Bajo el reinado de Osvaldo transcurrieron ocho años de paz duradera cuando Penda, rey de Mercia, lo atacó. Este príncipe bárbaro y pagano había asesinado al piadoso rey Edwin nueve años antes, y nuestro santo lo había derrotado al comienzo de su reinado. Sin embargo, gradualmente encontró la manera de recuperar su poder; y al verse al frente de un poderoso ejército, invadió los territorios de Osvaldo. Osvaldo se enfrentó entonces a su enemigo en batalla; pero, al ser muy inferior en poder, fue derrotado y perdió la vida en el campo de batalla el 5 de agosto de 642, a los 38 años. El lugar donde tuvo lugar la batalla se llamaba Maserfield. (Algunos autores creen que fue cerca de Winwick, en Lancashire, donde aún se conserva un pozo que lleva el nombre de San Osvaldo y que antiguamente se visitaba para el culto. Una antigua inscripción en la iglesia de Winwick muestra que toda la región se llamaba Maserfield. 

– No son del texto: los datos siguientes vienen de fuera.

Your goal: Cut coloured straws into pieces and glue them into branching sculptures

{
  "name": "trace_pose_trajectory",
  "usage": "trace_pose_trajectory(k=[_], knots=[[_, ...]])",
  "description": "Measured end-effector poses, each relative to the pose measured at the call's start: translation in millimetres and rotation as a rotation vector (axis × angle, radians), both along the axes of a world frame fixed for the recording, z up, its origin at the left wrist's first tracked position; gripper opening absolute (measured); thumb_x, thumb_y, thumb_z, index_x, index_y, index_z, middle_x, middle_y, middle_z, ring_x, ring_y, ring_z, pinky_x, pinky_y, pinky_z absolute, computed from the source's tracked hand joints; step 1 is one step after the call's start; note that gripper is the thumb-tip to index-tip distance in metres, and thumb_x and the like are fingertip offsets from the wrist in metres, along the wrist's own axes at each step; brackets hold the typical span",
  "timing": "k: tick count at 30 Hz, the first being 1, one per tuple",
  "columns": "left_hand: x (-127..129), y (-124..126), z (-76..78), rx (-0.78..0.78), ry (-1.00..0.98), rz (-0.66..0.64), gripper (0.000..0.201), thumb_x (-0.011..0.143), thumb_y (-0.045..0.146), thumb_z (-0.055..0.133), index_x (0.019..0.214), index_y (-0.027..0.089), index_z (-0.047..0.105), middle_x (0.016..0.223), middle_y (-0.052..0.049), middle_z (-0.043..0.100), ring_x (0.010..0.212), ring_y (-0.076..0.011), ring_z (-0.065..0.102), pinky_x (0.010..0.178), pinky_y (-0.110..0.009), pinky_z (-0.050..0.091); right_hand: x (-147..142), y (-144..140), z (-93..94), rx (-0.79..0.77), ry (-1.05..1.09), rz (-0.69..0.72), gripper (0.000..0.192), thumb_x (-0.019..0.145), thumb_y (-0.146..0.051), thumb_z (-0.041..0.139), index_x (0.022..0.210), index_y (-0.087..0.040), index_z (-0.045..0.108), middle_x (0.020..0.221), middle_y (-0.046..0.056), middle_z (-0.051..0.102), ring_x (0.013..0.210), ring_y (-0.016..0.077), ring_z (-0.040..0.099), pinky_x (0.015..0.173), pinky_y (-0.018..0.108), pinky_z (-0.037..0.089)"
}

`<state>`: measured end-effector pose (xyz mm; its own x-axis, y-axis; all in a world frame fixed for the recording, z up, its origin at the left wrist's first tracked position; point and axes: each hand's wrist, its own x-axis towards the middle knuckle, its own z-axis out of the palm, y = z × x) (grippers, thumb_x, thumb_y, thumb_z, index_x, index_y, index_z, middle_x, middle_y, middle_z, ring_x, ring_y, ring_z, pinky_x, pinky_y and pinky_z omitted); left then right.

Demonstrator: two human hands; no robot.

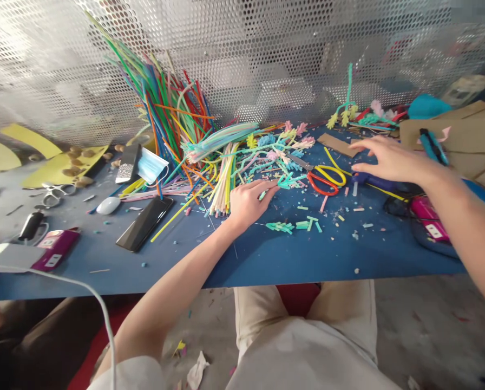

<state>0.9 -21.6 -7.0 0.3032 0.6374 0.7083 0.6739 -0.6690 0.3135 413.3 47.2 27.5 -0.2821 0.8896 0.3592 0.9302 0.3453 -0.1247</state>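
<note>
My left hand (248, 203) is closed, its fingertips pinching a teal pipe-cleaner sprig (288, 181) just above the table. My right hand (384, 158) is open, with thumb and fingers apart, over a dark blue tool (374, 180) that looks like a glue gun, partly hidden beneath the hand and forearm. Scissors (322, 183) with red and yellow handles lie between my hands. In front of my left hand is another teal sprig (280, 227), beside short cut pipe-cleaner pieces (307, 223). Behind it lies a bundle of pale pipe cleaners (226, 181).
Tall colored pipe cleaners (165, 114) lean on the perforated metal panel (283, 49). Leftward lie a black phone (144, 223), a white mouse (108, 205) and a magenta box (58, 248). Cardboard (437, 135) sits at right. A white cable (104, 314) crosses the table edge near a seated person (51, 336).
</note>
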Motion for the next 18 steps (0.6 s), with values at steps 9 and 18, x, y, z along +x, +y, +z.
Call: trace_pose_trajectory(k=[9, 18], knots=[[1, 3, -4.2, -0.131, 0.076, 0.022, 0.022, 0.101, 0.042, 0.069, 0.102, 0.026, 0.084, 0.099, -0.001, 0.083, 0.074, -0.0127, 0.074, 0.065, -0.025, 0.049, -17, 36, 3.9, -0.416, -0.177, 0.053, 0.031, 0.097, -0.043, 0.053, 0.114, -0.026, 0.073, 0.112, 0.009, 0.078, 0.102, 0.0306, 0.073, 0.090, 0.042, 0.055], [-1, 3, -4.2, -0.127, 0.113, 0.010, 0.024, 0.102, 0.043, 0.068, 0.101, 0.026, 0.084, 0.096, -0.001, 0.083, 0.072, -0.0126, 0.073, 0.064, -0.025, 0.046, -9, 43, 26.6, -0.376, -0.096, 0.184, 0.030, 0.095, -0.010, 0.047, 0.116, -0.021, 0.067, 0.103, 0.009, 0.076, 0.087, 0.0207, 0.069, 0.083, 0.035, 0.050]])
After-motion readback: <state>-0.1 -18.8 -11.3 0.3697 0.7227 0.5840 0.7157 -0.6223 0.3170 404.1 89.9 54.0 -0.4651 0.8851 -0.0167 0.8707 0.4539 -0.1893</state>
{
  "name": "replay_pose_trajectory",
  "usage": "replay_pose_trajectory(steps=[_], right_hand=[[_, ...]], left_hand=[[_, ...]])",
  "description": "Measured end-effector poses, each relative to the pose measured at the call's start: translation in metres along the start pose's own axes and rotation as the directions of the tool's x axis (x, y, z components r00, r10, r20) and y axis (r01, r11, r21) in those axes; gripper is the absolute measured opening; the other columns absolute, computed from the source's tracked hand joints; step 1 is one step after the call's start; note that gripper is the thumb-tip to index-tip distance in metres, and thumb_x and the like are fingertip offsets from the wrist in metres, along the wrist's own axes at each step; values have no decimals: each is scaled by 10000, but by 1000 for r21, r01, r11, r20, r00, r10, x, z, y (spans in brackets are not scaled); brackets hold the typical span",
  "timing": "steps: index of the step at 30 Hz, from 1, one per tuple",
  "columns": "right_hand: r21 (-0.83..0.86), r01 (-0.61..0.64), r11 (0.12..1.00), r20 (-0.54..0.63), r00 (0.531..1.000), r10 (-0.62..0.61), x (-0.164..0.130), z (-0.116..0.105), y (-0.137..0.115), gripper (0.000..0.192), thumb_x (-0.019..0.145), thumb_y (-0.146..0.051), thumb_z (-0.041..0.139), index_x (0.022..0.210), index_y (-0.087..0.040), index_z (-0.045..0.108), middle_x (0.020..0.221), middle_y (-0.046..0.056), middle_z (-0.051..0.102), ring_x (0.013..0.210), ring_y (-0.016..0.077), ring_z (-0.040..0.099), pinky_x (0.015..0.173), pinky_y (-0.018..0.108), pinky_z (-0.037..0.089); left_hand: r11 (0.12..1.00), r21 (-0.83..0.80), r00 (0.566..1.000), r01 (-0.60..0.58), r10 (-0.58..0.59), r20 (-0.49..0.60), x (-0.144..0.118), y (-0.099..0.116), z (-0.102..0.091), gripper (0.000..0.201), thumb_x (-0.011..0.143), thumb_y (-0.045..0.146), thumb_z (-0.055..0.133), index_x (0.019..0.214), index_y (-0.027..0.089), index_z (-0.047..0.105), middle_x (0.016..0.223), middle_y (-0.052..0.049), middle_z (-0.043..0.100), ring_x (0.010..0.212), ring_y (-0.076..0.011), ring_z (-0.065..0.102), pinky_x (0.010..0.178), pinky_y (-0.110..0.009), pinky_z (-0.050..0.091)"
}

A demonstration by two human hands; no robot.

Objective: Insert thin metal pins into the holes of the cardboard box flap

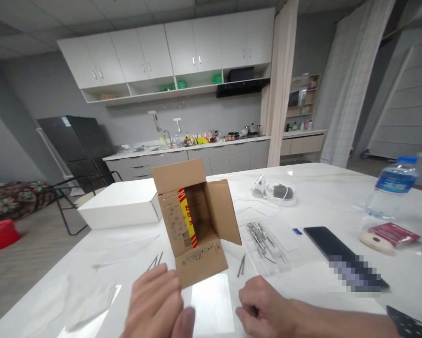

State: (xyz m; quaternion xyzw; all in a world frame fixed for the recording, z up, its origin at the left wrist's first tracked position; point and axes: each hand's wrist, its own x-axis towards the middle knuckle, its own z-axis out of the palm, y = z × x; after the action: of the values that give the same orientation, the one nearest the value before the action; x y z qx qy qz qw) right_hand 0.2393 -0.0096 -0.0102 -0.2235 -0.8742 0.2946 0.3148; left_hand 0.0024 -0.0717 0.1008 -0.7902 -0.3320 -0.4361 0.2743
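Observation:
An open cardboard box (207,206) stands on the white table, tipped so its opening faces me. Small grey round pieces dot one inner flap and the front flap, and yellow-and-red tape runs down its edge. My left hand (157,300) is closed in a loose fist just in front of the box, thumb to the right; nothing shows in it. Behind it lie a few long thin screws or nails (155,261). My right hand (262,305) rests curled in a fist on the table, nothing visible inside. Beyond it lie two similar long pieces (241,265).
A clear tray of metal bits (263,246) lies right of the box. Farther right are a phone (333,251), a blue piece (297,231), a beige oval device (377,242), a maroon packet (395,233) and a water bottle (390,188). A white box (121,206) stands left.

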Motion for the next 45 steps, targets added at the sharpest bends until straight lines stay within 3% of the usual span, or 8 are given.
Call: replay_pose_trajectory(steps=[5,12,17,21,24,29,39,45], right_hand=[[1,-55,999,-52,997,55,1,3,4,322,772,-189,507,558,-217,268,463,-78,253,425,76,257,468,244,206],[-65,-106,992,-122,988,98,2,6,4,317,764,-219,510,549,-202,277,466,-70,298,431,69,282,474,228,217],[-183,-29,983,-109,994,9,2,7,-2,278,778,-215,516,585,-202,317,497,-56,366,471,87,321,511,239,241],[-298,27,954,-86,995,-55,2,5,-3,138,794,-196,509,669,-198,450,608,-14,519,558,118,438,573,248,317],[-408,68,910,-44,995,-94,3,1,-2,46,807,-205,519,803,-180,558,751,38,600,712,168,531,685,279,384],[-511,-8,860,-24,1000,-5,3,-11,-4,200,753,-112,511,922,-163,605,956,80,616,874,204,541,808,325,393],[-560,-56,827,19,997,80,3,-16,-4,245,760,-64,487,955,-158,601,1038,89,596,956,214,525,860,347,353],[-593,-89,800,28,991,130,4,-16,0,246,776,-44,474,956,-158,598,1036,92,594,977,218,525,863,350,340]], left_hand=[[997,-74,987,-6,18,161,-2,2,49,330,875,68,467,578,191,391,490,37,407,454,-93,355,482,-286,264],[998,33,968,46,-53,247,-51,7,86,341,914,130,466,583,188,410,487,41,439,442,-89,399,506,-276,282],[983,148,961,109,-143,236,-68,3,88,356,922,168,459,568,191,431,485,27,496,450,-91,455,520,-258,304],[941,251,920,229,-294,261,-83,-6,87,362,931,219,432,571,192,458,498,13,534,467,-98,487,524,-251,300],[855,339,844,391,-480,237,-91,-13,83,337,918,256,433,593,192,494,506,6,550,486,-107,498,536,-247,287],[676,401,662,618,-723,199,-94,-17,77,329,915,313,418,626,191,518,579,-4,593,547,-116,505,561,-234,272],[577,406,537,708,-814,220,-89,-12,72,306,924,301,407,662,189,517,625,-13,588,597,-128,492,587,-236,246],[555,410,514,724,-830,217,-86,-10,71,303,922,299,422,651,193,506,597,-7,554,593,-134,477,587,-237,237]])
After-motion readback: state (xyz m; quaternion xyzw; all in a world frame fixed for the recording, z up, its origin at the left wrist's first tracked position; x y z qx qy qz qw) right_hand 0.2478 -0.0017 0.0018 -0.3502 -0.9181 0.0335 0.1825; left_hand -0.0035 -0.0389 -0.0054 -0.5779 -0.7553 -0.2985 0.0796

Penda mandó atar los brazos a estacas y decapitar el santo rey; pero Oswi, hermano y sucesor de Osvaldo, se llevó sus restos al año siguiente, llevó el brazo a su palacio y envió la cabeza a Lindisfarne. En 1105, esta cabeza fue colocada en un ataúd que contenía el cuerpo de San Cuthbert y trasladada a Durham. El brazo derecho del santo rey se había conservado en Bamburgh durante siglos. Las partes restantes de su cuerpo fueron entregadas por su sobrina Osfrida, esposa de Ethelred, rey de Mercia, al monasterio de Bardney en el condado de Lincoln. Dado que este monasterio fue destruido por los daneses en 910, Edilred, rey de los mercianos, mandó trasladar las reliquias del santo a Gloucester, donde Elfleda, condesa de Mercia e hija de Alfredo, fundó la iglesia de San Pedro. El monumento erigido en honor a San Oswald en esta iglesia aún puede verse allí entre dos pilares. En 1221, parte de las reliquias del santo fueron llevadas a la abadía de Berg-Saint-Winoc en Flandes, donde Adam, obispo de Terouenne, las recibió con gran solemnidad. Según los bolandistas, posteriormente fueron quemadas por los calvinistas. Los antiguos monasterios de Echternach, en el Gran Ducado de Luxemburgo, y Weingarten, en la diócesis de Constanza, también recibieron una parte de la cabeza del santo rey. (El rey Osvaldo tuvo como sucesor en Bernicia a su hermano Oswi. 
 
Reflexión:

Aunque Osvaldo murió joven en el campo de batalla, su legado sobrevivió a su propia muerte. Su vida nos muestra que el éxito no se mide por la longevidad de nuestros días, sino por la profundidad y el impacto de nuestras obras. Su muerte no fue un final, sino la semilla que terminó de cristianizar su reino.

Oración:

Oh Dios, te pedimos que, por la intercesión de San Osvaldo, nos concedas la firmeza en la fe para mantenernos de pie en las pruebas del exilio terrenal. Danos un corazón generoso como el suyo, capaz de desprenderse de las riquezas del mundo para socorrer al hermano desamparado. 
San Osvaldo, tú que levantaste la cruz antes de la batalla, ayúdanos a poner siempre a Dios al inicio de nuestros proyectos. Intercede por nuestras autoridades y líderes, para que busquen siempre la paz y el bienestar común, y alcánzanos la fortaleza para ser testigos del Evangelio hasta el último día de nuestras vidas. Amén.